▶ [TASK DETAILS]: In the records below, tally every line containing "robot". Report only the total.
=== Section Start ===
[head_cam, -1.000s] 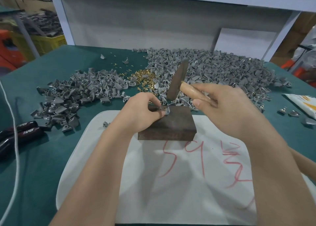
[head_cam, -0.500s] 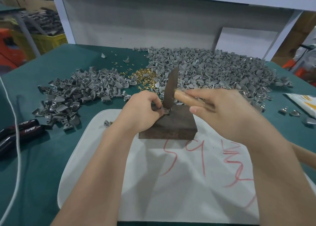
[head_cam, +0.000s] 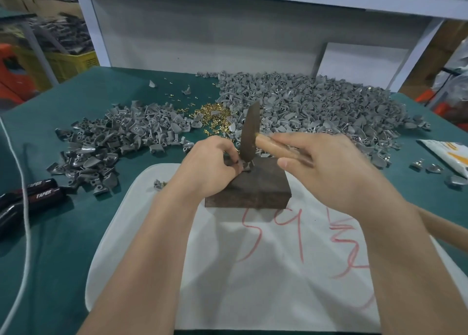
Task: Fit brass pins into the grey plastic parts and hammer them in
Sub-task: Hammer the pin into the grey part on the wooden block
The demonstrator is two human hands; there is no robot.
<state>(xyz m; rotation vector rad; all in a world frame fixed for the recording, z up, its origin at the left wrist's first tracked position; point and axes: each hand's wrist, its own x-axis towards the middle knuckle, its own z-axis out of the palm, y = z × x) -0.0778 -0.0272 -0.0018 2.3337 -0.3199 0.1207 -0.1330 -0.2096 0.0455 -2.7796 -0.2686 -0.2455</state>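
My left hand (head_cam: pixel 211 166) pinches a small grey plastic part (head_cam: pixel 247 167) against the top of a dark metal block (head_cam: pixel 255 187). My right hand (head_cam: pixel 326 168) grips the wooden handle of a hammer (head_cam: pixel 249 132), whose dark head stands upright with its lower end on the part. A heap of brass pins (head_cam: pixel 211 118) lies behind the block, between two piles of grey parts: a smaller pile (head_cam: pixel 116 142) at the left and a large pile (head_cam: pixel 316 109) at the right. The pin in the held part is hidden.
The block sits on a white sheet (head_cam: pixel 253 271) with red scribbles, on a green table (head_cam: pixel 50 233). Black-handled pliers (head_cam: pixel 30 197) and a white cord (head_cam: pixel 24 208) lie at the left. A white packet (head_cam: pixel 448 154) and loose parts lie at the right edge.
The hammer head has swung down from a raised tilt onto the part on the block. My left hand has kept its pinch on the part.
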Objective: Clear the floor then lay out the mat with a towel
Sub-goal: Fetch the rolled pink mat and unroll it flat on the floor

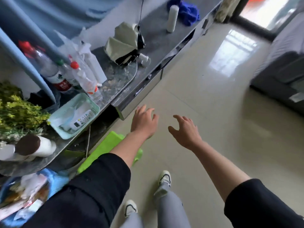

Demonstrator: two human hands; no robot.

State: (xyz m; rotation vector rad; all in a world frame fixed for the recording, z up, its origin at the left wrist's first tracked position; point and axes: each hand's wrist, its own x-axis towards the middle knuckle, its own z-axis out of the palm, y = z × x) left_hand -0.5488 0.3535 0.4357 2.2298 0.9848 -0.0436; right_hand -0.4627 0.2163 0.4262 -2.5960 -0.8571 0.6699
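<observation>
Black sleeves at bottom edge, both forearms reaching forward over floor (213, 120). Left hand (144, 123) empty, fingers (152, 111) spread apart; right hand (185, 130) at its 3 o'clock, well clear, also empty, fingers splayed. Green folded item (107, 147), mat or towel cannot be told, lies on floor at left hand's 7 o'clock, partly under left forearm, beside grey surface (151, 35). Surface carries bottles (82, 76), pale basket (74, 116), folded umbrella (125, 43). Tiles ahead bare, glossy.
</observation>
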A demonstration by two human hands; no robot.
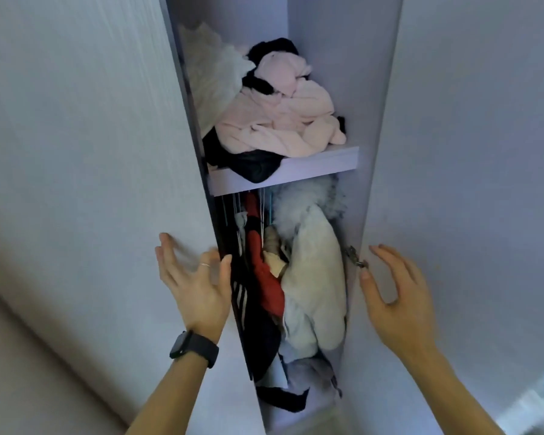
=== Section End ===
▶ [ANSWER FOR THE TASK]: 3